Uma extensão para 25 ou mesmo 30 minutos "altera significativamente as condições fisiológicas". Embora jogadores como Lamine Yamal ou Lionel Messi possam recuperar um pouco melhor, ao mesmo tempo diminuem a temperatura muscular, a frequência cardíaca e a ativação neuromuscular.

"Os estudos demonstraram que uma descida da temperatura muscular de apenas um ou dois graus Celsius pode afetar negativamente a força máxima, a velocidade de sprint e a potência explosiva.

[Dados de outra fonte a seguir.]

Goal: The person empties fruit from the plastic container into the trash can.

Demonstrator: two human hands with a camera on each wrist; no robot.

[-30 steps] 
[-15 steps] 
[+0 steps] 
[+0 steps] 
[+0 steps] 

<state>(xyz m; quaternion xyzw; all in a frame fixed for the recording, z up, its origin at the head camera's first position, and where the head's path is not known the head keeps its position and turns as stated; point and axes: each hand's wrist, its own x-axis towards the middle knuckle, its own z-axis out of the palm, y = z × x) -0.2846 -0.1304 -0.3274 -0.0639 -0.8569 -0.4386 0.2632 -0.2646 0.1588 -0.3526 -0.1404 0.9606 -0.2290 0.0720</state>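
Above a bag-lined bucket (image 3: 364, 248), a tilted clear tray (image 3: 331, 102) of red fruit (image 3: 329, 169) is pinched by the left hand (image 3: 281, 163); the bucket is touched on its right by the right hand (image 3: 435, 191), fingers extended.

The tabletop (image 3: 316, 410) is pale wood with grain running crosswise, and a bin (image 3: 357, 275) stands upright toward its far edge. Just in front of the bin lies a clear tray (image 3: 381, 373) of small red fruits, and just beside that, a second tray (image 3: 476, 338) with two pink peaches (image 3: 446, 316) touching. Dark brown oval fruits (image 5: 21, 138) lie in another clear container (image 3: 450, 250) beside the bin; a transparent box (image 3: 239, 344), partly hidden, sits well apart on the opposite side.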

Como o futebol assenta em ações curtas e explosivas, isto pode ser especialmente relevante logo após a retoma", indicou.

A reativação torna-se um fator-chave

Segundo o médico desportivo, com uma pausa mais longa também aumenta, pelo menos em teoria, o risco de lesão. Por isso, um aquecimento específico mesmo antes da retoma do jogo é especialmente importante.

"O ideal é realizar nos últimos três a cinco minutos, antes da retoma, um programa estruturado de reativação com exercícios de corrida, mobilidade e movimentos curtos de aceleração e sprint. Muitas equipas de elite já o fazem após os intervalos habituais, mas com uma pausa mais longa, esta reativação ganha ainda mais importância", explicou Hans-Georg.

Para além dos aspetos físicos, também não deve ser subestimada a preparação mental. Especialmente num Mundial, qualquer pequena distração pode fazer a diferença. 

"A componente mental é fundamental numa final do Mundial, em que o mais pequeno erro pode decidir o jogo, e não deve ser subestimada.  Por isso, um programa profissional de reativação inclui sempre tanto a ativação física como a mental", concluiu o especialista.